WHAT IS EXPECTED » Below are some entries. Copy each line that holds the string "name".

PROVIDED DATA »
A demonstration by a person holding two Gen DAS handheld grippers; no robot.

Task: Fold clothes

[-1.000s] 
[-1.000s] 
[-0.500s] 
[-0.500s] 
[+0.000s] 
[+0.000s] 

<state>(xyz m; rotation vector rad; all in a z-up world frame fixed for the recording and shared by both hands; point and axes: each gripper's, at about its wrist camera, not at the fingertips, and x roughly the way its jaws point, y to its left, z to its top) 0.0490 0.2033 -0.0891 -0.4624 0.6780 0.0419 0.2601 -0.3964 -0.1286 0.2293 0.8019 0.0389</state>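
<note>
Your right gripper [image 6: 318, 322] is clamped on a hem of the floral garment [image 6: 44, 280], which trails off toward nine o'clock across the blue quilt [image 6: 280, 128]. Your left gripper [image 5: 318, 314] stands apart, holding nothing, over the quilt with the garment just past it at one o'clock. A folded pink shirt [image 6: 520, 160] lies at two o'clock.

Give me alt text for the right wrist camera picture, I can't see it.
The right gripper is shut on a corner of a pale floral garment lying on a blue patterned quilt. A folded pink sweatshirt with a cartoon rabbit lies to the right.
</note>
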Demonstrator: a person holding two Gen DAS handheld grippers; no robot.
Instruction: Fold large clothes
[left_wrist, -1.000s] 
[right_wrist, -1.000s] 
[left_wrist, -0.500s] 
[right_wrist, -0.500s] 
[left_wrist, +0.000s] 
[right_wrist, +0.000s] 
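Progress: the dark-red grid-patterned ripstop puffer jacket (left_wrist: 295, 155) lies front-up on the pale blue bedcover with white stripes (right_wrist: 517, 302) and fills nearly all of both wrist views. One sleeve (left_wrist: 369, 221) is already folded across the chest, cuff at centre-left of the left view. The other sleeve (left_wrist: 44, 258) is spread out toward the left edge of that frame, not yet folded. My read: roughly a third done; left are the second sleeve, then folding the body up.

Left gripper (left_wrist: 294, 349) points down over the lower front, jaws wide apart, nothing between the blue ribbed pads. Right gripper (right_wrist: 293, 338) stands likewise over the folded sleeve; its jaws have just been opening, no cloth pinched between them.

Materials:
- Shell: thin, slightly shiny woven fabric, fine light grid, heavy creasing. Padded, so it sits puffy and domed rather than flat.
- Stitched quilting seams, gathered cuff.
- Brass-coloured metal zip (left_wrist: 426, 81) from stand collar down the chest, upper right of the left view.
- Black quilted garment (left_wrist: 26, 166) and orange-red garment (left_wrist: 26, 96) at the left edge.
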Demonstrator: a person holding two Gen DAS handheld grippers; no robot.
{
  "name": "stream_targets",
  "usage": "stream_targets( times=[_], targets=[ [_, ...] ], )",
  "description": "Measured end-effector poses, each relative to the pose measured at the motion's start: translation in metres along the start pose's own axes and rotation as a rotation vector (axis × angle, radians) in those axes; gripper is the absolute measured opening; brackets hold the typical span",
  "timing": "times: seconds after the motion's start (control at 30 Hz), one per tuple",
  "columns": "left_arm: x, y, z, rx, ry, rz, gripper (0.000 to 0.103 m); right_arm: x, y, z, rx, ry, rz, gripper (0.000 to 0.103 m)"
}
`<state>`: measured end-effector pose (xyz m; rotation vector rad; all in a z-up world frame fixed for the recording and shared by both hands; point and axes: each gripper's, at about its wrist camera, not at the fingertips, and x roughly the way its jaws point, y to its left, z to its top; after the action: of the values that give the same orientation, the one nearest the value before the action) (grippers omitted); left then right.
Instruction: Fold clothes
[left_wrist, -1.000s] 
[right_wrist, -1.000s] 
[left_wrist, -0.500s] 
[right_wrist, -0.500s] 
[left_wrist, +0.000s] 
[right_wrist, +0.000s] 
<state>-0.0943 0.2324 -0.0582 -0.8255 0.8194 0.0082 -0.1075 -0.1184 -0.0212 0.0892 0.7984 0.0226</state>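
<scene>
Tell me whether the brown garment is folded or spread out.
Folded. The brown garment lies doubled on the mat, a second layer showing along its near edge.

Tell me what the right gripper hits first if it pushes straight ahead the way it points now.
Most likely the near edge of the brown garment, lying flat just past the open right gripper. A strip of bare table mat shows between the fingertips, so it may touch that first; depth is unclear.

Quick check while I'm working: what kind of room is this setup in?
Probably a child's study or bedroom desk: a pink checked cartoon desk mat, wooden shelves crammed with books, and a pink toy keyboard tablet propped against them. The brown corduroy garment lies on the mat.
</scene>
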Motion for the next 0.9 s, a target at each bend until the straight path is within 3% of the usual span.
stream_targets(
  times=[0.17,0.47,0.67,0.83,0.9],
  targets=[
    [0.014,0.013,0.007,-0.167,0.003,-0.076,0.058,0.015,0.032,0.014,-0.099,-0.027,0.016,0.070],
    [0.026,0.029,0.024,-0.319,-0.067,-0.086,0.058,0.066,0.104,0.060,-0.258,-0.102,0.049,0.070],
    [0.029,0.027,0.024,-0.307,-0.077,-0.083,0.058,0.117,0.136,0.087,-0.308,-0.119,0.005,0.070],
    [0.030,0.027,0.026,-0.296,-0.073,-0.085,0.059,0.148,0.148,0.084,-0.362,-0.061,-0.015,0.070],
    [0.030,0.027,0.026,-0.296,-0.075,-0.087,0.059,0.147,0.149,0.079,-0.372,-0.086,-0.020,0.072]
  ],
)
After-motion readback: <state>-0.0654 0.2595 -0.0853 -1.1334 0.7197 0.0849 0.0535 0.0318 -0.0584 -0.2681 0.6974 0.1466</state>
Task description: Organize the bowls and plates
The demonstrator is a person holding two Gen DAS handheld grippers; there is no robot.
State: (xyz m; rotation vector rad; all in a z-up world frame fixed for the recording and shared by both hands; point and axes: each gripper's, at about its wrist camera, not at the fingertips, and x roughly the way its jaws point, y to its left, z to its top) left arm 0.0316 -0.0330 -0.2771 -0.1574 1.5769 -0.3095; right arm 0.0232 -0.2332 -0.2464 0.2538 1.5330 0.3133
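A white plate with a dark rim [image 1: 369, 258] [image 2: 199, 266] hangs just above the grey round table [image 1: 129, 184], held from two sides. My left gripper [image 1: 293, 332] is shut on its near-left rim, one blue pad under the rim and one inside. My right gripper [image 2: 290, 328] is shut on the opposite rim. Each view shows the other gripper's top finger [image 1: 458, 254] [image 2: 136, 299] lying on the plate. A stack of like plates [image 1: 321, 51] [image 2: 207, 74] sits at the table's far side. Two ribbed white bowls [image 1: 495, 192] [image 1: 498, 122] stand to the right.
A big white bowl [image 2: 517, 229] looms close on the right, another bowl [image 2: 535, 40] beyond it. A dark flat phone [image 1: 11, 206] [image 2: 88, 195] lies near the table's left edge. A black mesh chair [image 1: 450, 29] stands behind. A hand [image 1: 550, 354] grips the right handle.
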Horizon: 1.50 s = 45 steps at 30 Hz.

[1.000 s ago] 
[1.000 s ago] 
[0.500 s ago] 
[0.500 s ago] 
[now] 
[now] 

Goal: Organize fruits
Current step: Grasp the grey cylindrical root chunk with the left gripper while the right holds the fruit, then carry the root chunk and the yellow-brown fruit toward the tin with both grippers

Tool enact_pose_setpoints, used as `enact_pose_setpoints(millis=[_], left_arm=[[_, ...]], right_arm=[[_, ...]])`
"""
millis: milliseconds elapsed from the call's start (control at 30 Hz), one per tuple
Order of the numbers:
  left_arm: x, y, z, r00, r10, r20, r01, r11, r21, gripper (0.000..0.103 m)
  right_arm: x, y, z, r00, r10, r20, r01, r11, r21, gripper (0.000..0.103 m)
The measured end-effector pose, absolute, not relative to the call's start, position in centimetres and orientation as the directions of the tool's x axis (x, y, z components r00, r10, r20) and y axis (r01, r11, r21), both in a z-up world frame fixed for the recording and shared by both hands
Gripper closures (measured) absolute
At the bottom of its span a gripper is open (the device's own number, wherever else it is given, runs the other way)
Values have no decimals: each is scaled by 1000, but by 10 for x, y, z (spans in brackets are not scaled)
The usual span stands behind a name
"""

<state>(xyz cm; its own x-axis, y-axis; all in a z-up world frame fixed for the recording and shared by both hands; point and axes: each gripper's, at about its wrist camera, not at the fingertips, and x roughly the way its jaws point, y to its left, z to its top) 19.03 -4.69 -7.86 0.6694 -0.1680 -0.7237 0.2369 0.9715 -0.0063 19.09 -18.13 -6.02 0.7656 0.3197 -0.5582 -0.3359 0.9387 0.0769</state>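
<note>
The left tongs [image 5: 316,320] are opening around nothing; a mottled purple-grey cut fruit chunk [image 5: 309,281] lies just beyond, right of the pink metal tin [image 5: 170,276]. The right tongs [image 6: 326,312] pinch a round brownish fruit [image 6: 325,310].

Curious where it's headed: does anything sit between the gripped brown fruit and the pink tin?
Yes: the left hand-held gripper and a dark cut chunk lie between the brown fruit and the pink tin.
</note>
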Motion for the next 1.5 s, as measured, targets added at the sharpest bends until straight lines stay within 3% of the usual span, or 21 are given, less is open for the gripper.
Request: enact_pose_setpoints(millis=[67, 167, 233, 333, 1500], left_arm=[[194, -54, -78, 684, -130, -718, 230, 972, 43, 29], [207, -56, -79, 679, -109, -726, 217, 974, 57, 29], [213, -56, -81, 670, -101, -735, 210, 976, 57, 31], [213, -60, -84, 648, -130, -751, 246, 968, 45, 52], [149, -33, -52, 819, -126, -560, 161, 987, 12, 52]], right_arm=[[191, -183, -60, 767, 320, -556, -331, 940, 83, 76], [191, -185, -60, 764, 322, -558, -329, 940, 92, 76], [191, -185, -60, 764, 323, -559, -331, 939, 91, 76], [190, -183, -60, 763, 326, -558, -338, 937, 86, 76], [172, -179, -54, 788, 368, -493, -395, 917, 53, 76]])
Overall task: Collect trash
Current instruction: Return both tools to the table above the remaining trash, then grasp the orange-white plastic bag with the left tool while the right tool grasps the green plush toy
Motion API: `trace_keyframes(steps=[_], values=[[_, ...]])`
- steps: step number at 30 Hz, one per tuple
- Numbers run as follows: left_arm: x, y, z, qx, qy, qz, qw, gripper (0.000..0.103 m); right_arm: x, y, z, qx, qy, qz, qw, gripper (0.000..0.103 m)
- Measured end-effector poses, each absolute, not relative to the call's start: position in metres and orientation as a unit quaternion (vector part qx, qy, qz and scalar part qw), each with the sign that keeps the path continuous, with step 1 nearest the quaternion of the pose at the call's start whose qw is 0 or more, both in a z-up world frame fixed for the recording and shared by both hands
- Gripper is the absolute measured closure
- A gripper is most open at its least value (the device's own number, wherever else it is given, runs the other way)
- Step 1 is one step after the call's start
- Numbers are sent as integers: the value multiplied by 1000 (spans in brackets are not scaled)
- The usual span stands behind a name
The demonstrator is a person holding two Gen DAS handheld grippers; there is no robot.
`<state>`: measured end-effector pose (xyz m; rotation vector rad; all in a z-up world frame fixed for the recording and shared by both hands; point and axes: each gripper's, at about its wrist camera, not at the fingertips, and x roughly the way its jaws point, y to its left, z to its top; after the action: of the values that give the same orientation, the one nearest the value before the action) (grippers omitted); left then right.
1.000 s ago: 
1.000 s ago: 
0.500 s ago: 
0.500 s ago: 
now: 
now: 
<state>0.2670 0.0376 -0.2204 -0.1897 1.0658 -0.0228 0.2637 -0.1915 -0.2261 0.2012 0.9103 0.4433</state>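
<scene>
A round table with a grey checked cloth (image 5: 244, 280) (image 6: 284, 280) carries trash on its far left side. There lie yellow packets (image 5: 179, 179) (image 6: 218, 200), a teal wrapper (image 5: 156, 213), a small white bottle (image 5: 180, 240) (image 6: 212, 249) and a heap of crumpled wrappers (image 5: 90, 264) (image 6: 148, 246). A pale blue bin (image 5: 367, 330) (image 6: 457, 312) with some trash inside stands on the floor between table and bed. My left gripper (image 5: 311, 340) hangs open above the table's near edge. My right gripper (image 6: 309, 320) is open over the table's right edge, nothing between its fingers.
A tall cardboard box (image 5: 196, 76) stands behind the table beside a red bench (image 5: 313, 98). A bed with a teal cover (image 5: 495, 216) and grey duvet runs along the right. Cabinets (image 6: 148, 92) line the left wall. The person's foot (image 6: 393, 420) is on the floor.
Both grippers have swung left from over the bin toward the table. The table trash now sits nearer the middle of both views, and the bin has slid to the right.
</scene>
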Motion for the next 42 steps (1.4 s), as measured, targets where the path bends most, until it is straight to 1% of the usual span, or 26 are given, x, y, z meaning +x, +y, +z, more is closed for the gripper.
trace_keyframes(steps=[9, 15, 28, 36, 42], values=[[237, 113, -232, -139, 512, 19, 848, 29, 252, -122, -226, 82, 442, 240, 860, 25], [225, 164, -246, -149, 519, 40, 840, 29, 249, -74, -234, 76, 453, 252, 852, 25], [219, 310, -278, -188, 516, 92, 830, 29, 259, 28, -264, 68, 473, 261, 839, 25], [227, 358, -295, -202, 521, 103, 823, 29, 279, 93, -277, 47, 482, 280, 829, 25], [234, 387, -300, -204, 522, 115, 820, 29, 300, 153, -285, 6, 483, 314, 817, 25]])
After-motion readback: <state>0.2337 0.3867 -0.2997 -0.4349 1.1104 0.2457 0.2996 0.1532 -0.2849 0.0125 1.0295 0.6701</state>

OUTPUT FOR THIS TASK »
  "name": "stream_targets",
The usual span stands behind a name
- The usual span stands behind a name

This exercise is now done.